Where the line with "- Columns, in" appears below, start writing out lines exactly, and finish with the line with "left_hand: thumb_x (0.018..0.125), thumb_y", which is included; write out nothing else.

+ + + +

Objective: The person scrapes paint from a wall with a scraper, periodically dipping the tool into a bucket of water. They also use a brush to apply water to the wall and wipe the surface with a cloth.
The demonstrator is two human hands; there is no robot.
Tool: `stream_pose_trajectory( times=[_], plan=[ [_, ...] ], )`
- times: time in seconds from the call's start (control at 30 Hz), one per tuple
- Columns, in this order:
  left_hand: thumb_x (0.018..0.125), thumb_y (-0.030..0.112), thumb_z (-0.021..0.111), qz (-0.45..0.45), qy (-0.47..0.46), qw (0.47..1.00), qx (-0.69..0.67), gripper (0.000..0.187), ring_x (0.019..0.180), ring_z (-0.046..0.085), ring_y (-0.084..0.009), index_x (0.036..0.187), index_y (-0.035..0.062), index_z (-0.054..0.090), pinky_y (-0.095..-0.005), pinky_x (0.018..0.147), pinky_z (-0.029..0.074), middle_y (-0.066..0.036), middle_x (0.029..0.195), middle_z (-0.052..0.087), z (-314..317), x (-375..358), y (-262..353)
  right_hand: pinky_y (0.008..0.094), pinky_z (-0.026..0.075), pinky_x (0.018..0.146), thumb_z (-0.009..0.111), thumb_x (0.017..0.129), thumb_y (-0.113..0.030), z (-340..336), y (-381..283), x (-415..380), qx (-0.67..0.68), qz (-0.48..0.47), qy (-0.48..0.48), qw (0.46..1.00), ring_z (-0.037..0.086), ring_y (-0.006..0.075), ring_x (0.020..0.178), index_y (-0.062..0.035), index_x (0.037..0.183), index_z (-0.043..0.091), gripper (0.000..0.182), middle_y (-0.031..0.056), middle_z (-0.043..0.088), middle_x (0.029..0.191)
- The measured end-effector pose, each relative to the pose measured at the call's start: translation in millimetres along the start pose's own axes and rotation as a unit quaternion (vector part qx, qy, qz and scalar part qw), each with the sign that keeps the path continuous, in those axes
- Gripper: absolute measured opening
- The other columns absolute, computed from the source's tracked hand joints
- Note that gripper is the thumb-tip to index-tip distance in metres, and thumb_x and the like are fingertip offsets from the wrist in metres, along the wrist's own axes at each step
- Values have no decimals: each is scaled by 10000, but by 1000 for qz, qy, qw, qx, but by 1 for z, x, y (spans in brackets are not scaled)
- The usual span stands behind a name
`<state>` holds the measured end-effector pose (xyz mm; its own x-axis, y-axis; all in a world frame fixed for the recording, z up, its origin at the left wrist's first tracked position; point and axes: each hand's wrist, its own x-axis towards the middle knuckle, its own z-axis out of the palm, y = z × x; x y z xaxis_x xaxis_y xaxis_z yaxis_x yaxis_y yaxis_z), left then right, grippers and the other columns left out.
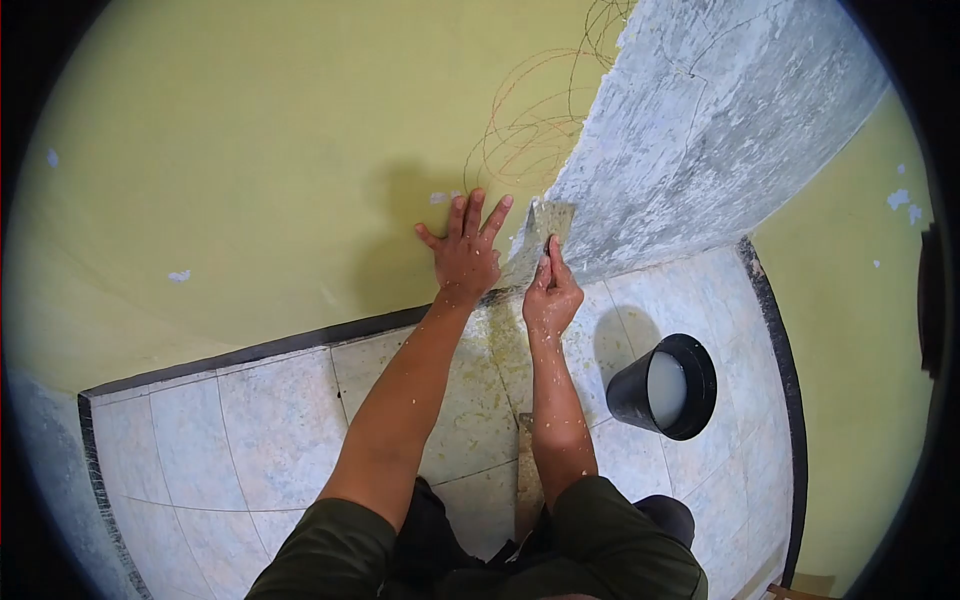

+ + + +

• **Solution to this exercise**:
- Columns, in this order:
  left_hand: thumb_x (0.018..0.125), thumb_y (-0.030..0.112), thumb_z (-0.021..0.111), qz (-0.45..0.45), qy (-0.47..0.46), qw (0.47..1.00), qx (-0.69..0.67), gripper (0.000..0.187), ring_x (0.019..0.180), ring_z (-0.046..0.085), ring_y (-0.084..0.009), index_x (0.036..0.187), index_y (-0.035..0.062), index_z (-0.054..0.090), pinky_y (-0.095..-0.005), pinky_x (0.018..0.147), pinky_z (-0.029..0.074), middle_y (-0.066..0.036), middle_x (0.029..0.195), middle_z (-0.052..0.087), z (-314..317), x (-375..358), y (-262..353)

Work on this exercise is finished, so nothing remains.